Required work:
Your answer should consist of the lines holding "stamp", copied from the material below.

Recorded data:
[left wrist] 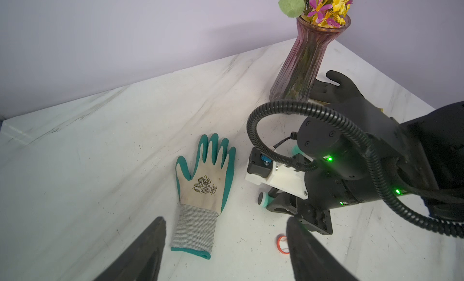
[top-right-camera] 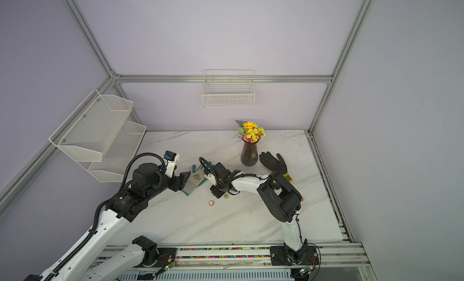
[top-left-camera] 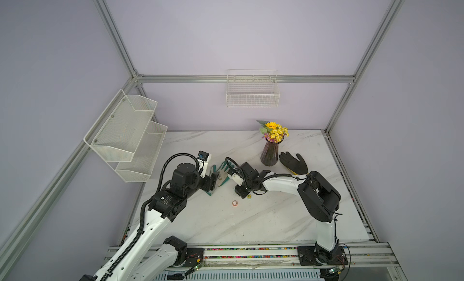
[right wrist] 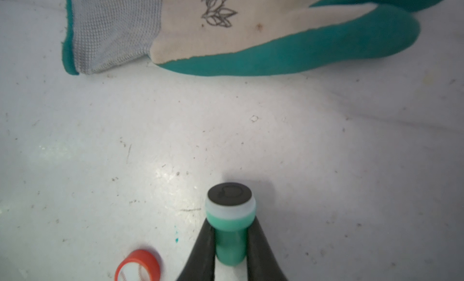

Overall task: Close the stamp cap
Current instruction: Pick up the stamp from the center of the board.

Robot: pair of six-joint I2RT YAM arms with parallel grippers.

Task output:
Overall task: Close the stamp cap
Current instruction: Pick up the stamp from the center of the board.

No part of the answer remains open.